That's doctrine. Saying it doesn't make it useful.
A program serves a business need: so it's well recognized that there's a distinction between business logic, and then implementation details.
So there's obviously no such thing as "just an error" from that alone: because "a thing failed because we ran out of disk space" is very different to "X is not valid because pre-1984 dated titles are not covered under post-2005 entitlement law".
All elephants have 4 legs, but not all things with 4 legs are elephants, and a tiger inside the elephant enclosure isn't "just" another animal.
You're simply wrong. If I call a function and it fails, then at the base level it doesn't matter if it failed because "no more disk space" or because "input values are invalid" -- the thing failed, in both cases. The caller needs to deal with that failure, in all cases. Now exactly how it deals with that failure might depend on properties of the error, sure, but the control flow of the program is the same in any case.

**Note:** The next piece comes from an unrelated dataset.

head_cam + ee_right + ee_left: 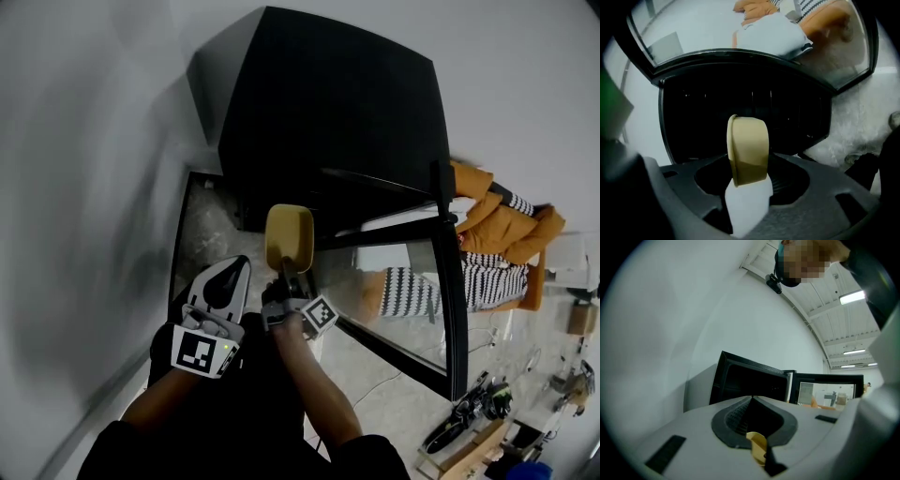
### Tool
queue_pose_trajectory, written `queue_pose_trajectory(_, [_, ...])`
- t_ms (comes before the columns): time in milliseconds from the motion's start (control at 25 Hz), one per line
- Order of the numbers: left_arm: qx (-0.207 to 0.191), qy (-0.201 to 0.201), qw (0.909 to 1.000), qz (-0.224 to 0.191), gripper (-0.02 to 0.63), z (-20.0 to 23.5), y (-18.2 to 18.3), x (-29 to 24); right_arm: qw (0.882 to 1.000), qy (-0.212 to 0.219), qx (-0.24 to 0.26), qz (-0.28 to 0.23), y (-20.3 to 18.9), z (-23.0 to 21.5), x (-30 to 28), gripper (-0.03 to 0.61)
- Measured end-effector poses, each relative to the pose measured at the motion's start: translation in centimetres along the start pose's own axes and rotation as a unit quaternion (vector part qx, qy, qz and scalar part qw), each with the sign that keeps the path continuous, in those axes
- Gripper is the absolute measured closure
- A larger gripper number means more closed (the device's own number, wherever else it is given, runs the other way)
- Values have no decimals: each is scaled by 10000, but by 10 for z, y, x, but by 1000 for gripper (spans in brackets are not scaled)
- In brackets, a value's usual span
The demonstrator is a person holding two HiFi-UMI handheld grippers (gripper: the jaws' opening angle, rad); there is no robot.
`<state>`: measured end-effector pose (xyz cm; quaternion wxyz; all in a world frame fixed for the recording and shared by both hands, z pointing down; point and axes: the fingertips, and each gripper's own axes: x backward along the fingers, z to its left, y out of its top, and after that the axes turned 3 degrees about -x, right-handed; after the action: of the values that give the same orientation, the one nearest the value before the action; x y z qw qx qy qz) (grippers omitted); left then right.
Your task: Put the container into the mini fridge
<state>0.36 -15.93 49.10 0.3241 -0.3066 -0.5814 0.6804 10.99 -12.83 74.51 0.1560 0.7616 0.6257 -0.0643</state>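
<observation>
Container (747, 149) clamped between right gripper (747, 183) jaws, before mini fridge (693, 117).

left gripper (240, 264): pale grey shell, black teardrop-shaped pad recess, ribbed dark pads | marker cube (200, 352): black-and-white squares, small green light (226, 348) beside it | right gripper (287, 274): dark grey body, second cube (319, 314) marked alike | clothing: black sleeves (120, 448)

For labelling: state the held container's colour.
The container is tan-yellow, clearest in the right gripper view.
</observation>
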Motion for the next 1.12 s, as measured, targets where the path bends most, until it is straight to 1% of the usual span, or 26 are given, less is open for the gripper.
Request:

> So there's obviously no such thing as "just an error" from that alone
The point is that all values are potentially errors. An age value, for example, can be an error if your business case requires restricting access to someone under the age of 18. There is nothing special about a certain value just because it has a type named "error", though.
Let's face it: At the root of this discussion is the simple fact that "if" statements are just not very good. They're not good for handling errors, but they're also not good for handling anything else either. It is just more obvious in the case of what we call errors because of frequency.
Something better is sorely lacking, but seeking better only for types named "error" misses the forest for the trees.